- [AIM OF THE EXERCISE]:
Take each line in the entries below that holds "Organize" and show it.

- [ENTRIES SUPPLIED]:

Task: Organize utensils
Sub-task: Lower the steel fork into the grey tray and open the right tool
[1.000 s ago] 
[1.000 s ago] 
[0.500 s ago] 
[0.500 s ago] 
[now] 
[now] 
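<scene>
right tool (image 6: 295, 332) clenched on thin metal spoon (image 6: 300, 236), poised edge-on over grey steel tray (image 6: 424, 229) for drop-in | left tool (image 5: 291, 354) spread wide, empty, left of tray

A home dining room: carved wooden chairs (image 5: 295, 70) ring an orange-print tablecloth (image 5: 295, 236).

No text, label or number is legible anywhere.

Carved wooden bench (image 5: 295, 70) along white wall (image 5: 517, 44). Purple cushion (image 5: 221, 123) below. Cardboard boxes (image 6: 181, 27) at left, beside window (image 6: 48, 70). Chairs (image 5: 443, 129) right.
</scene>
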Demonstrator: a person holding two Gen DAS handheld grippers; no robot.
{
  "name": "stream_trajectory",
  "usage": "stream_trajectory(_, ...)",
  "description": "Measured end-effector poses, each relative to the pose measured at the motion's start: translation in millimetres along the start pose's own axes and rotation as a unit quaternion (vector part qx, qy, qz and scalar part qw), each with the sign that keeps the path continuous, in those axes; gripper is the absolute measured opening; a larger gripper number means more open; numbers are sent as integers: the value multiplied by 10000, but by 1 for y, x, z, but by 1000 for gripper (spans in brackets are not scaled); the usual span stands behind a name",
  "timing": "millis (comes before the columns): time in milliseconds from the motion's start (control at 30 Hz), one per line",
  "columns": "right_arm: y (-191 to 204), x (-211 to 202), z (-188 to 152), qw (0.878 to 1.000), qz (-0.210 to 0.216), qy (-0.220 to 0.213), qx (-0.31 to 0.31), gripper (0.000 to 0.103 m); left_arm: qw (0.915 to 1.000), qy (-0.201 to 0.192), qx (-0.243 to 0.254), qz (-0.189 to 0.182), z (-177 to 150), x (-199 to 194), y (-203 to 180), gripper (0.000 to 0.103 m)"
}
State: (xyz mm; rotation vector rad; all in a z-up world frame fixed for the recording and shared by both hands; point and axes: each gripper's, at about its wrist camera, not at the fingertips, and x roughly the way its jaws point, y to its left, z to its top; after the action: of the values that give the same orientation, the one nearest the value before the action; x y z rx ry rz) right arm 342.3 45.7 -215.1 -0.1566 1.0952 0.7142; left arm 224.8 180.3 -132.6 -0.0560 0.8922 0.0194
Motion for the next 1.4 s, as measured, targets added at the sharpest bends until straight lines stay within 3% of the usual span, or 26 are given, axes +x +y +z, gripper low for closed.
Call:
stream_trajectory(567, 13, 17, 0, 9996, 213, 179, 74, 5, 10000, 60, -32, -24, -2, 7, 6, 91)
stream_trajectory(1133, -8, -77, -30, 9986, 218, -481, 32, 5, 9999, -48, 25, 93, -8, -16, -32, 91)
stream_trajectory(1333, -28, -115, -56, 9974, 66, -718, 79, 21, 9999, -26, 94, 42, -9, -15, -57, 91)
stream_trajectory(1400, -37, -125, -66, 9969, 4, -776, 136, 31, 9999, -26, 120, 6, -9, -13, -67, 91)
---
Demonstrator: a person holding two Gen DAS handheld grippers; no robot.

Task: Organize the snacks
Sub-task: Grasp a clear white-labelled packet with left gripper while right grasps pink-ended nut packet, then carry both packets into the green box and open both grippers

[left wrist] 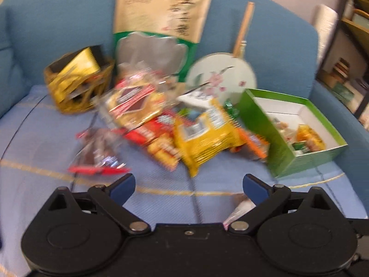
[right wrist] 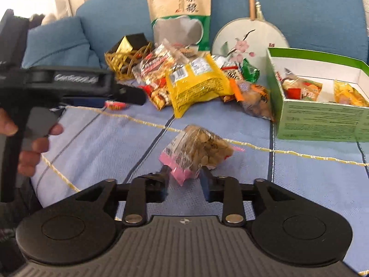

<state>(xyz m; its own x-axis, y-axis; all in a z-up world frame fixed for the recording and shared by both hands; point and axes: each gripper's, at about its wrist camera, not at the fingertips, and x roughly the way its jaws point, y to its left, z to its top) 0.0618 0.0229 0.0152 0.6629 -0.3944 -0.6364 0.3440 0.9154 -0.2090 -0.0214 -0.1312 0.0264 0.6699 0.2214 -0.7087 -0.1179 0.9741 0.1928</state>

- [EXPECTED ANSWER]:
Task: Organize utensils
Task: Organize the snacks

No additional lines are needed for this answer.